Some, like Li Heping from Hangzhou, were injected with unknown psychotropics. The shot sent the former Motorola technician into hallucinations in which he was surrounded by snakes, frozen, and burned alive, repeatedly dying countless times.

Those were illusions, but real and equally terrifying are reports that Falun Gong practitioners are being killed of their kidneys, livers, and hearts. Fifteen practitioners told us how they were pulled aside from other inmates and given bizarre physical exams – blood tests, torso X-rays, sonograms, urine samples and little else – apparently targeting their organ function. This added to existing evidence, including doctors’ admissions recorded on tape.

So are these horror stories real, or is it just these people’s word against Chinese government denials? The over 100 people we interviewed, and the torture scars some showed, left no ambiguities – this persecution is ongoing and nationwide.

But you don’t have to take our word for it. The arrests, torture, and deaths of Falun Gong adherents are regular features in annual reports by U.N. Special Rapporteurs and organisations like Amnesty International.

Accounts by former policeman Hao Fengjun, who defected to Sydney, corroborate details of beatings, electric baton shock, fabricated propaganda films, and a huge Falun Gong prison population. Other defectors say police act on internal orders coming all the way from the top.

Those who refuse to cooperate are severely punished. A Christian human rights lawyer, Gao Zhisheng, investigated and corroborated Falun Gong’s persecution claims, only to be arrested and tortured himself.

Hidden nearby

The Chinese Communist Party, of course, has gone to great length to hide these atrocities and to buy international silence. That doesn’t make the persecution any less real for practitioners and their families.

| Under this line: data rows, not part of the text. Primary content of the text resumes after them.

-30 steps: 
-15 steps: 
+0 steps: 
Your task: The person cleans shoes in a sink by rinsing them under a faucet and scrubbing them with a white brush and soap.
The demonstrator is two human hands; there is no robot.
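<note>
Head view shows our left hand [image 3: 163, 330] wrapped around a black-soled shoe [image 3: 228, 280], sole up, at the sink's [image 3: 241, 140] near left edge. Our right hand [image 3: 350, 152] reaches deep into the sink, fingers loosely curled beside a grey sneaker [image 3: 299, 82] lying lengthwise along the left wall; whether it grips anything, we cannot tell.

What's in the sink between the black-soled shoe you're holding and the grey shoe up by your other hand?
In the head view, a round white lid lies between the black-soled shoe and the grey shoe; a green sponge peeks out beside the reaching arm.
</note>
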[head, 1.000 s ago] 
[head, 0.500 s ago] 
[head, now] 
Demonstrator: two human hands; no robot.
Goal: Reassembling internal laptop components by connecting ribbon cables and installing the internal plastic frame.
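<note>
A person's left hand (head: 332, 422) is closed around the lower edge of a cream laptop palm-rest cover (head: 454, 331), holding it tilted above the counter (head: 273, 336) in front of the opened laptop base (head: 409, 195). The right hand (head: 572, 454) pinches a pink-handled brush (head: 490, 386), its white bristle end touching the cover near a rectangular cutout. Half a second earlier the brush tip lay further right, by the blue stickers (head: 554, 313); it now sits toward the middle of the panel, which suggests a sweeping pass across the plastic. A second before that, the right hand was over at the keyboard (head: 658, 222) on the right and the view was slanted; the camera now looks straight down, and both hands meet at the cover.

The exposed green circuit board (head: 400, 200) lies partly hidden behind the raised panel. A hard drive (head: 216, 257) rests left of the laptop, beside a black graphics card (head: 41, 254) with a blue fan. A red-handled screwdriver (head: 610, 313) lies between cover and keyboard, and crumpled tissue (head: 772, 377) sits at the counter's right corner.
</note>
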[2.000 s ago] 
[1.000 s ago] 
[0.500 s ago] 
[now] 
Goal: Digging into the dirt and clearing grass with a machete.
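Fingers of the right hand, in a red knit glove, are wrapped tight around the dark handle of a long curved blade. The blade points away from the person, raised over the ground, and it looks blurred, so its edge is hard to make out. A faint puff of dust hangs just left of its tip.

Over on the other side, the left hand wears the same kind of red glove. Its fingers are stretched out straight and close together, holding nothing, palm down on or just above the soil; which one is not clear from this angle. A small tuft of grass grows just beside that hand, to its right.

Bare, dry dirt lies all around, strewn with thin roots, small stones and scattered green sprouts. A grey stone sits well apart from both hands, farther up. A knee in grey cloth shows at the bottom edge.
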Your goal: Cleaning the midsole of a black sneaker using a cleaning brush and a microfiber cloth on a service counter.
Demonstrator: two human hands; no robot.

Several of my overseas Chinese friends recently called China only to discover their parents had been arrested. Through pre-Olympics roundups over 8,000 practitioners have been detained, some sentenced to years in labour camps.

Blocks away from skyscrapers and Olympic venues in China’s other world are labour camps and prisons full of Falun Gong practitioners. Chinese media, of course, can report none of this.

Even Western journalists told me their newspapers have a blackout policy on Falun Gong. But the complicity of the West is an issue I’ll leave to my next, and final, entry.